* _Problem to work on_
Below this line is the material. Write out only its lines from the one containing "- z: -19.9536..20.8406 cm" through the one containing "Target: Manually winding", both kept, exactly.

* _Extracted records_
● ● ● ● ●

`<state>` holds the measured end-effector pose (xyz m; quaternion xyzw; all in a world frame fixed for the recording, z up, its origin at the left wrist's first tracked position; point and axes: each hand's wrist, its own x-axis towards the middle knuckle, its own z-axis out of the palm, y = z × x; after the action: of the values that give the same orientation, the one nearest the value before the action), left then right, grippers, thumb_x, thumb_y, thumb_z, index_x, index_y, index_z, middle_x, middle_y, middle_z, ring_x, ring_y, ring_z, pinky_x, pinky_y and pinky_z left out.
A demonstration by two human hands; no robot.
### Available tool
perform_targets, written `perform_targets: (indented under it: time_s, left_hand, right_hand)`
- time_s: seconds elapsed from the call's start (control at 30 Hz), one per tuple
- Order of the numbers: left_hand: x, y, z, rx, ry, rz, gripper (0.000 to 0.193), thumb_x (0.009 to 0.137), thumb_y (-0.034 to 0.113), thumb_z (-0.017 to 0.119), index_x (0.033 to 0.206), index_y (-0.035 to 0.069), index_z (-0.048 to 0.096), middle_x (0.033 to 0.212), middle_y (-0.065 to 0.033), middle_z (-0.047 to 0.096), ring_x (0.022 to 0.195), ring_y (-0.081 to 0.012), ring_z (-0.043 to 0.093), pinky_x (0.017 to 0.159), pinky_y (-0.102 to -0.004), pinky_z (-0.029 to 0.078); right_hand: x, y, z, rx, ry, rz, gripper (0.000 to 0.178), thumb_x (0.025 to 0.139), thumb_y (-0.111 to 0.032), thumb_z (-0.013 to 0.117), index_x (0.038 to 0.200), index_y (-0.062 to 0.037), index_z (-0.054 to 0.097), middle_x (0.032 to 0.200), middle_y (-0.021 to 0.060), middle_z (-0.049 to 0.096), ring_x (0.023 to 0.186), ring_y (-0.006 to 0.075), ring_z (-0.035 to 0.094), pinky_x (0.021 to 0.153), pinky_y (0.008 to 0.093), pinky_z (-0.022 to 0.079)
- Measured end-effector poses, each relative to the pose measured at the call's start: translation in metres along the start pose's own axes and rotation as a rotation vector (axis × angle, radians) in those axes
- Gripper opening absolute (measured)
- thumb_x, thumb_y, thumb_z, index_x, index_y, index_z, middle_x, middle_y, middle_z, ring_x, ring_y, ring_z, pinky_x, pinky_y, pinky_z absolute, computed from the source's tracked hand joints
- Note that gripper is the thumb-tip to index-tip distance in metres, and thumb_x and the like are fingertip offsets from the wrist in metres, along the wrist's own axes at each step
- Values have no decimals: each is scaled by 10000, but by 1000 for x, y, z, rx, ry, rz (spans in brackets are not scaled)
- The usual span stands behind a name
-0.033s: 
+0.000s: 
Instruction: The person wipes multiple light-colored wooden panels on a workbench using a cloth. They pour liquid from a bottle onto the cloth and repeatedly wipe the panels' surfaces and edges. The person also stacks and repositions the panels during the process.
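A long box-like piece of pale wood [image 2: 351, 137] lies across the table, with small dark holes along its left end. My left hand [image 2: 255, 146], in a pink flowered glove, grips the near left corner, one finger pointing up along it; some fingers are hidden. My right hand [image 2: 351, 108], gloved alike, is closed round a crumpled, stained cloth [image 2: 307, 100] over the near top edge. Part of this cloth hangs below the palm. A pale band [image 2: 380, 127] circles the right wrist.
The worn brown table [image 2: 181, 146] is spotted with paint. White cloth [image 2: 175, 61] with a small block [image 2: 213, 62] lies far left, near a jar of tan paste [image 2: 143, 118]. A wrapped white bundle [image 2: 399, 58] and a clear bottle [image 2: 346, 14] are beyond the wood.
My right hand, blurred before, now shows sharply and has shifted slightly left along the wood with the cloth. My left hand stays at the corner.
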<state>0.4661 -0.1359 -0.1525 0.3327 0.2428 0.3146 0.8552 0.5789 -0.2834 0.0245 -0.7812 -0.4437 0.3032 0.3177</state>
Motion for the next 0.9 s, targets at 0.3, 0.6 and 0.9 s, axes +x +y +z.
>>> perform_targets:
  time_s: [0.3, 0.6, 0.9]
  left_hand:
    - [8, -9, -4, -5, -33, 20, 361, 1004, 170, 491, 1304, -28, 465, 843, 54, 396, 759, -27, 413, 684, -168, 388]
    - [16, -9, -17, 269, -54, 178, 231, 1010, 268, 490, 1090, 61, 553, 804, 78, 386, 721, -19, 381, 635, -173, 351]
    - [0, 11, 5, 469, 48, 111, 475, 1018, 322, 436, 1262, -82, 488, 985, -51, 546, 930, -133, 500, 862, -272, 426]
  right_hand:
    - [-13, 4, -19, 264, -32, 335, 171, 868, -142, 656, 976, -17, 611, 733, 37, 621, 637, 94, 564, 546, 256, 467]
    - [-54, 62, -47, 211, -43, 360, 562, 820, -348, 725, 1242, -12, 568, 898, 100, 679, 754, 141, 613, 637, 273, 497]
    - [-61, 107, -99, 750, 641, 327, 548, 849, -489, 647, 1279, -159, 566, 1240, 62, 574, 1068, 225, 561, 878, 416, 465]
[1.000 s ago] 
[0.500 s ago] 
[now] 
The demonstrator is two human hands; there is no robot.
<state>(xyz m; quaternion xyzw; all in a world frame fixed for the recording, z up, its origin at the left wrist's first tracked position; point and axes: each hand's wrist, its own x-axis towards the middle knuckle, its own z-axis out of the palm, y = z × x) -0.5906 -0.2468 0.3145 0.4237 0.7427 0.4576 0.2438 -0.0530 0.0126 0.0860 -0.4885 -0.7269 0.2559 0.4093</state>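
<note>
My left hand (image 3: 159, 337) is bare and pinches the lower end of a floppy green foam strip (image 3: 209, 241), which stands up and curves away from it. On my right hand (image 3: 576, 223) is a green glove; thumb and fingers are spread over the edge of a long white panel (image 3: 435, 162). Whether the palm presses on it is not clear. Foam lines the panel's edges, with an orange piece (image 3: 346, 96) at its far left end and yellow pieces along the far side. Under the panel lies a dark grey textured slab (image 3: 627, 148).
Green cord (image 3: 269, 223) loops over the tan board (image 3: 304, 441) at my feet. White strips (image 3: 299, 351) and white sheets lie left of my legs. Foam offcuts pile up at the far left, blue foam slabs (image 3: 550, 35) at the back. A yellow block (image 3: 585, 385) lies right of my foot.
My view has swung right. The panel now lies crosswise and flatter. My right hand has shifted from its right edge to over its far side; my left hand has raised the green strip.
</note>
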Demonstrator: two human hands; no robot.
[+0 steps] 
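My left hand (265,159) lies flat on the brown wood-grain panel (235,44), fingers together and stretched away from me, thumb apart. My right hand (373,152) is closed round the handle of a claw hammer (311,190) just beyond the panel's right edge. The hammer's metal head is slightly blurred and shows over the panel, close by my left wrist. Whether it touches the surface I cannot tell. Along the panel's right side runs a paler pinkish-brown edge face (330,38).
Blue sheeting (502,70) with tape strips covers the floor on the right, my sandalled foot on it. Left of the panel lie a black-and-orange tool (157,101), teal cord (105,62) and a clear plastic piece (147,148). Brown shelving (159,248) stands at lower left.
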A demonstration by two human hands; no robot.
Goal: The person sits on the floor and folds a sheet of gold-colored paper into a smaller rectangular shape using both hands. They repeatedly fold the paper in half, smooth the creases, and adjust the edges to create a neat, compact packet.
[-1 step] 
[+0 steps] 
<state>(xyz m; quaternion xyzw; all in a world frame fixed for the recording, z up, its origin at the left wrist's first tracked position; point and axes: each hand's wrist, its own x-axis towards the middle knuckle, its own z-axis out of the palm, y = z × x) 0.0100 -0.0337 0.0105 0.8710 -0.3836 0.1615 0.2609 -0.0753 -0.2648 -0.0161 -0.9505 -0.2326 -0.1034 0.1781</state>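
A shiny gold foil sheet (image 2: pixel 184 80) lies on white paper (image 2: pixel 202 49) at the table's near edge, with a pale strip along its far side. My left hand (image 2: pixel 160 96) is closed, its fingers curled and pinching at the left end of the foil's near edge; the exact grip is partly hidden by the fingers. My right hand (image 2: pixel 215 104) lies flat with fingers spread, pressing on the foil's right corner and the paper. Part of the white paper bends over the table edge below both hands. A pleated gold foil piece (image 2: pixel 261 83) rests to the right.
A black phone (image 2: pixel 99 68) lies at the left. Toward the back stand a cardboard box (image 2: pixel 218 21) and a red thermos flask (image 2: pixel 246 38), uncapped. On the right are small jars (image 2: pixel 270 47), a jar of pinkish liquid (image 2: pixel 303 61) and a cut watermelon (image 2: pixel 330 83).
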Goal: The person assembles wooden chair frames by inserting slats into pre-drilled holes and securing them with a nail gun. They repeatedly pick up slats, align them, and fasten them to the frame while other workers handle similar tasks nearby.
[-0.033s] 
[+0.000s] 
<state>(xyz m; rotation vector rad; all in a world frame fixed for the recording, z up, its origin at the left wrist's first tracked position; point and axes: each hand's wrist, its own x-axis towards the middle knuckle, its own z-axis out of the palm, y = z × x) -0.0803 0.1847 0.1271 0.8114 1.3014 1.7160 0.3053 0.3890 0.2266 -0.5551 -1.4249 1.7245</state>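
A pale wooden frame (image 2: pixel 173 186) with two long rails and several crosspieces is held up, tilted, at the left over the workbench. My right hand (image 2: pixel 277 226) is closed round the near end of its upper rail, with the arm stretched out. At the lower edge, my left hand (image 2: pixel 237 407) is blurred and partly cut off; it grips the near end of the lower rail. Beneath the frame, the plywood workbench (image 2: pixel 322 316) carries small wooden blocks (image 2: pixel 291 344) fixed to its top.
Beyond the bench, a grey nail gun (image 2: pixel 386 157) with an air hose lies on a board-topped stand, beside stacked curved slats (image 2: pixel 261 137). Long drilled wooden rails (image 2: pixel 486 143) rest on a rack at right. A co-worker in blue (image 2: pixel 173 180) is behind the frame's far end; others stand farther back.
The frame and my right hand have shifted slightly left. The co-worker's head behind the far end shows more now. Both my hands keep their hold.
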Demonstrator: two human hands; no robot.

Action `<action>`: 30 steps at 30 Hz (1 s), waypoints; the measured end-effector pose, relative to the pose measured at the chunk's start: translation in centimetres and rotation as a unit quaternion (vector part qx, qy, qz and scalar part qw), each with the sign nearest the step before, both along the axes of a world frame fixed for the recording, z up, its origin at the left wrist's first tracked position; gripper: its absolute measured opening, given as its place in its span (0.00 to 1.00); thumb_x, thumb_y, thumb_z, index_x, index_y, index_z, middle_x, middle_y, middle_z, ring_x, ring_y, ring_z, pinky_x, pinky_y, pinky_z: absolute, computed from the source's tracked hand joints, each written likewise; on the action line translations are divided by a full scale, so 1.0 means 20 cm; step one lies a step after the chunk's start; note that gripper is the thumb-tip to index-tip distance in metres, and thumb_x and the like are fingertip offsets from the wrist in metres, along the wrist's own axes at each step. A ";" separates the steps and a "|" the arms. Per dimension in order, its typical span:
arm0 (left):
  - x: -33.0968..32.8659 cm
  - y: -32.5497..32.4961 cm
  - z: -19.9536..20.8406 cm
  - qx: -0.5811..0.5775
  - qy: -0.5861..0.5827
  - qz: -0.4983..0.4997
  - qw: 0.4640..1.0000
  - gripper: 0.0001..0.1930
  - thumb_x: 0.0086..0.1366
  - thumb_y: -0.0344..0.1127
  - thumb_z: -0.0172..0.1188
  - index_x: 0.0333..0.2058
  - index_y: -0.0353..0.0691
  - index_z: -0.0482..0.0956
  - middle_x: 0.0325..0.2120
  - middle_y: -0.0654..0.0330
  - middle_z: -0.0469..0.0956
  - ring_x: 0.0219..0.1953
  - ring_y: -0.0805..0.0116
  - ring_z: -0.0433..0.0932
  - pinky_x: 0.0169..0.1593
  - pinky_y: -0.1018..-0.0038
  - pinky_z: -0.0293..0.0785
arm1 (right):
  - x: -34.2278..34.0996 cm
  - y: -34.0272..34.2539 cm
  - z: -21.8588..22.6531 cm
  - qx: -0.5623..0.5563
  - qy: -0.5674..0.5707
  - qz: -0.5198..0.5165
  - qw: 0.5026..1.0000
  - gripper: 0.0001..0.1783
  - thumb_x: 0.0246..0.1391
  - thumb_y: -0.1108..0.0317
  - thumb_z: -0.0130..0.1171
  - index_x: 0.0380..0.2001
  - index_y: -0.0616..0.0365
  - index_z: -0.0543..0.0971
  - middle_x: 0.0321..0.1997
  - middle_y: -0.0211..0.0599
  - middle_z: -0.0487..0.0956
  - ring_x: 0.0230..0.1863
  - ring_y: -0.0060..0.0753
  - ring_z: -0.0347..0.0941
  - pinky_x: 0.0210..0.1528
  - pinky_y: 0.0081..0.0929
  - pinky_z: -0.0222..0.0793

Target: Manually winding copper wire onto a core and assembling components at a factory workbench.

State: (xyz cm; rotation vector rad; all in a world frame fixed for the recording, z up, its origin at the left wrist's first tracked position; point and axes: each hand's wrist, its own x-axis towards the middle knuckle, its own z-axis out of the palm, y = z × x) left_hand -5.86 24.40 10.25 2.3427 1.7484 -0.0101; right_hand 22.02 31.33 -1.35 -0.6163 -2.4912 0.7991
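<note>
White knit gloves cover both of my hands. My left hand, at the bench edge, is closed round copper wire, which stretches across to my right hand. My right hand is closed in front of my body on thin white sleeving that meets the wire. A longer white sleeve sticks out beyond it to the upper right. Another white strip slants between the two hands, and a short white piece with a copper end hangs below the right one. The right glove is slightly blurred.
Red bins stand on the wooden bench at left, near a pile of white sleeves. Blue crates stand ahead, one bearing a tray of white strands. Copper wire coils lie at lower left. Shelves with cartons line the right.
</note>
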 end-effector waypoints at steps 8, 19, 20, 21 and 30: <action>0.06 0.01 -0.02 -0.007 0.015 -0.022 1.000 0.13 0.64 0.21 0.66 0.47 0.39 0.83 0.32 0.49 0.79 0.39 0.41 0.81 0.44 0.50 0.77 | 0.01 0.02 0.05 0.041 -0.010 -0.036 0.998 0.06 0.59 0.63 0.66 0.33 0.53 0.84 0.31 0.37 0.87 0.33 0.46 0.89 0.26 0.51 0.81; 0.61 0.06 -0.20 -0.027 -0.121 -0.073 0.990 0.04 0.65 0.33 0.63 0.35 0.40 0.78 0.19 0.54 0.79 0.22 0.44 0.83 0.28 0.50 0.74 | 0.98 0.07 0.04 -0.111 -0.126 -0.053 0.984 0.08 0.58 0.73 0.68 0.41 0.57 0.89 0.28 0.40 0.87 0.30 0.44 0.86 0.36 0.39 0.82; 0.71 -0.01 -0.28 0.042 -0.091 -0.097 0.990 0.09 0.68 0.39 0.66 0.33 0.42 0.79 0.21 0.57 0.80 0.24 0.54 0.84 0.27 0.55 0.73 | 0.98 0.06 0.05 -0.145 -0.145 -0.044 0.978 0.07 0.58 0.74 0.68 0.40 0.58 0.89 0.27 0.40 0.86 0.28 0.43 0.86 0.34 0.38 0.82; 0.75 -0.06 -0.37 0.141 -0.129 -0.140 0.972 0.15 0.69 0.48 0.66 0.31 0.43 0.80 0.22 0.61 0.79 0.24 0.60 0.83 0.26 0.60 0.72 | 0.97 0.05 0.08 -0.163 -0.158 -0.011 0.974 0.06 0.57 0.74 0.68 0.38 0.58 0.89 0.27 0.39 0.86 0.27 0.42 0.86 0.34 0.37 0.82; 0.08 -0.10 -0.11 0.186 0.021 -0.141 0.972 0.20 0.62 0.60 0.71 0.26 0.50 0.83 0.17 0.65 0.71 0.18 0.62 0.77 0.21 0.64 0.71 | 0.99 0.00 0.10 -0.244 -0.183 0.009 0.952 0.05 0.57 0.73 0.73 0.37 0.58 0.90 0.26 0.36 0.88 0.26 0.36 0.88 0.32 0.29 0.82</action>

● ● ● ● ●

* _Task response_
  - z: -19.9536..20.8406 cm
  - qx: -0.5811..0.5775
  - qy: -0.5861..0.5827
  - qz: -0.4983..0.4997
  - qw: 0.4640..1.0000
  - gripper: 0.0001..0.1930
  - thumb_x: 0.0086..0.1366
  - thumb_y: -0.0344..0.1127
  - thumb_z: -0.0172..0.1188
  - index_x: 0.0333..0.2058
  - index_y: -0.0353..0.0691
  - index_z: -0.0482..0.0956
  - middle_x: 0.0325..0.2120
  - middle_y: -0.0654..0.0330
  - middle_z: -0.0469..0.0956
  - ring_x: 0.0219..0.1953
  - ring_y: -0.0805..0.0116
  - ring_z: -0.0433..0.0932
  - pinky_x: 0.0169..0.1593
  - pinky_y: -0.1018..-0.0038
  - pinky_z: -0.0293..0.0785
arm1 (right):
  - x: -34.2278..34.0996 cm
  - y: -34.0272..34.2539 cm
  - z: -21.8588..22.6531 cm
  - qx: -0.5623..0.5563
  - qy: -0.5674..0.5707
  - qz: -0.5198..0.5165
  - qw: 0.5026..1.0000
  - gripper: 0.0001..0.1783
  - thumb_x: 0.0246..0.1391
  - thumb_y: -0.1108..0.0317
  - thumb_z: -0.0130..0.1171
  - index_x: 0.0380..0.2001
  - index_y: -0.0616..0.0365
  - index_z: -0.0543..0.0971
  - middle_x: 0.0321..0.1997
  - middle_y: -0.0211..0.0599
  - middle_z: -0.0487..0.0956
  - ring_x: 0.0230..0.1863
  - ring_y: -0.0060..0.0753
  - ring_z: -0.0347..0.0941
  - pinky_x: 0.0210..0.1528
  - pinky_y: 0.0081..0.0929
  - pinky_z: -0.0222..0.0793

Target: Manually winding copper wire onto a core and assembling components at a factory workbench.

This output is finished.